На следующую ночь, оставив на Городище Тура и Федора Черевика, он поскакал на пасеку, чтобы пополниться продовольствием и всяким инструментом. Усталость клонила к гриве, валила с коня.
Пустил буланого на поляну, а сам быстро и тихо пошел на пасеку.
Бледное лунное сияние осветило длинные ряды ульев; мягким синеватым светом переливались стены старого дома. Возле дуплянки под грушей что-то зашевелилось, и Дмитрий осторожно отскочил в тень, схватившись за автомат.
— Дмитрий Тимофеевич, это ты? — вышел навстречу Марк Григорьевич.
Только теперь заметил Дмитрий, как за последнее время подался старый пасечник. Глубокими тенями залегла в глазах молчаливая печаль, опустились прямые плечи, дрожащей стала походка.
— Надоел я вам, Марк Григорьевич.
— И не смей такое говорить. Чтобы и словом не оговорился мне, — постучал палкой по земле. — Или ты думаешь — мне два века жить надо?.. Находился по зеленой земле, пожил между людьми, детей вырастил — пора и честь знать. А вспомнит кто из людей после смерти добрым словом — для старого и это хорошо. Мы люди простые, — и вздохнул. — По дочери скучаю. Все вижу ее: то маленькой девочкой, то уже студенткой.

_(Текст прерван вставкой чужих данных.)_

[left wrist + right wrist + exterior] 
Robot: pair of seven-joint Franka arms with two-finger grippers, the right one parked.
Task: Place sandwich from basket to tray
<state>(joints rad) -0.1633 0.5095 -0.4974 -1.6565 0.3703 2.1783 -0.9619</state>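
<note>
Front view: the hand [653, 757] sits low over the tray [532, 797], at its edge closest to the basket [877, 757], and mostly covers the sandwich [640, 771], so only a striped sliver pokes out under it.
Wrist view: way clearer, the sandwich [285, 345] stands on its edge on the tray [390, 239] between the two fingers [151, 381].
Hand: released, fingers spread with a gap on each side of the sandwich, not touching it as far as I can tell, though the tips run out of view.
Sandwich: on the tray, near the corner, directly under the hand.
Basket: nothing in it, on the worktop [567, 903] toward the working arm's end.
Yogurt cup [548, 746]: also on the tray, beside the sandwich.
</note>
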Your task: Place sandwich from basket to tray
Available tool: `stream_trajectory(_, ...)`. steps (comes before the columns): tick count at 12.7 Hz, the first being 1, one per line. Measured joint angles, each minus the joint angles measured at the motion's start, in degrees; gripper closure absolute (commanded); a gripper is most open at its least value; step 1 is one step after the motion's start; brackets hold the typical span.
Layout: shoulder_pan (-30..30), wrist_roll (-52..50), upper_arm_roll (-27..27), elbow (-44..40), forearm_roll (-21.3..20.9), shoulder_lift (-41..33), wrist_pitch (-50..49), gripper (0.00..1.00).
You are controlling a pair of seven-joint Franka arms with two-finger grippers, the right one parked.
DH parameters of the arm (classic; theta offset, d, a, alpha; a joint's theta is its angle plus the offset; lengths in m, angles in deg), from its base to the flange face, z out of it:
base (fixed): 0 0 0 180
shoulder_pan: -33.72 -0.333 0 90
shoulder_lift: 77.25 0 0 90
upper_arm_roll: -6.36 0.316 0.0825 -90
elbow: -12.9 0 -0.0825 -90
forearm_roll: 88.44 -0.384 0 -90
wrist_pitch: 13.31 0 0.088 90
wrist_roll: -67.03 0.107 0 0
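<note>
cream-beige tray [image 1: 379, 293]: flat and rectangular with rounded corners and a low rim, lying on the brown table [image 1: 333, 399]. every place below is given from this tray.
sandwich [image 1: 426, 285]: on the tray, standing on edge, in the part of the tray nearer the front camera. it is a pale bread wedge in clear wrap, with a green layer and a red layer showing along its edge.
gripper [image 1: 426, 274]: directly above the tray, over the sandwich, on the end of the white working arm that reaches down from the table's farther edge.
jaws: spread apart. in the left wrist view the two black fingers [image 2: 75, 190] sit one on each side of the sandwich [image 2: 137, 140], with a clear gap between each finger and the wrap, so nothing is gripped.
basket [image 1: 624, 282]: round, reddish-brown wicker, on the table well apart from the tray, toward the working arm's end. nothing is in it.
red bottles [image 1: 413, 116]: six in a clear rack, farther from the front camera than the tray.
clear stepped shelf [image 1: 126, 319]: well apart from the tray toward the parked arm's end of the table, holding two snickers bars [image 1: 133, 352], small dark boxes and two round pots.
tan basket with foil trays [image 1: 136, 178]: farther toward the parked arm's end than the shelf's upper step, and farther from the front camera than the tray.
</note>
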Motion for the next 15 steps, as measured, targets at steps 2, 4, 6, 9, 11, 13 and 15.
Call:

Она у меня без матери росла — сам воспитывал, поэтому и помню больше всего.
— Славная девушка.
— Славная, — обрадовался Марк Григорьевич, что хоть разговором можно отвести душу. — Восемь лет ей было, а она уже по хозяйству, как хозяйка, распоряжалась. Горшок не поднимет до шестка, так приставляет скамеечку, потом влезет сама на нее и ставит в печь. И уроки, бывало, выучит, и еды наварит, и мне на пасеке помогает. Бойкая девушка была.

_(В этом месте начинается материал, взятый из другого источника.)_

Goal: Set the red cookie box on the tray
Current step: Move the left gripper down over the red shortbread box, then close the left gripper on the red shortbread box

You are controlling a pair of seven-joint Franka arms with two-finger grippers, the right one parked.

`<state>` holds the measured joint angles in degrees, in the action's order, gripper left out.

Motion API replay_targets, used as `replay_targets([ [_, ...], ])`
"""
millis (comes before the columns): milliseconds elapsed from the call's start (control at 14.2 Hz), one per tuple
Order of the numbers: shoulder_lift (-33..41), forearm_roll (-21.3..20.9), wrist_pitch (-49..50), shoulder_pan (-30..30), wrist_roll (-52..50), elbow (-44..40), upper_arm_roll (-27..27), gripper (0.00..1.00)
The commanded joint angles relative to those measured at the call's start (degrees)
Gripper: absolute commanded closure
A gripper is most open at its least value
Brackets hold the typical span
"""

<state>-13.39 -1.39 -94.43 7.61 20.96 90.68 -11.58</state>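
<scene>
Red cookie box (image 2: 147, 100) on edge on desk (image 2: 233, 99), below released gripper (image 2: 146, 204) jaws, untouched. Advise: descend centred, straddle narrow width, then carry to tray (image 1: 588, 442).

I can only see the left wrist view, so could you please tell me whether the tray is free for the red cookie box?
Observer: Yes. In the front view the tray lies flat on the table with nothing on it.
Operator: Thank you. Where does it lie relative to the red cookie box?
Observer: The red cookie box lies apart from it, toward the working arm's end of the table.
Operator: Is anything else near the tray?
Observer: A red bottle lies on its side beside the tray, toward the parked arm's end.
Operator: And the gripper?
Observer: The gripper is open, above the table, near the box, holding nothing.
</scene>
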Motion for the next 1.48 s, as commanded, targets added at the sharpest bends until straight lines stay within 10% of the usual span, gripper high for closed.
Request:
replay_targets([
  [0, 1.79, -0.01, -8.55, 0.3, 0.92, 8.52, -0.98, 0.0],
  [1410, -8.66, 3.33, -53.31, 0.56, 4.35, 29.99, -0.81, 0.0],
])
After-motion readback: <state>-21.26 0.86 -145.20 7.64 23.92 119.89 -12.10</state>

Сели на бревне, помолчали. Снова где-то в кустах запел молодой соловей.
«Осень наступает. Надо запастись мукой, соорудить землянку в Городище».
Пошатнулась луна над деревьями, мальками вскинулись росы.
— Засну, и сразу же проснусь, — кажется, идет моя Соломия ко мне. Выйду ей навстречу, а нигде никого, только дерево шумит и печалится.
«Почему же дерево печалится?.. Осень, война. Людям и лесам теперь больше всего досталось… Кто же это чернеет на дороге? Ей-право, Соломия» — подсознательный толчок выводит его из полусна, и Дмитрий долго не может понять, где он и что с ним.
— Пошли, Дмитрий Тимофеевич, в хату. Соснете часик, другой.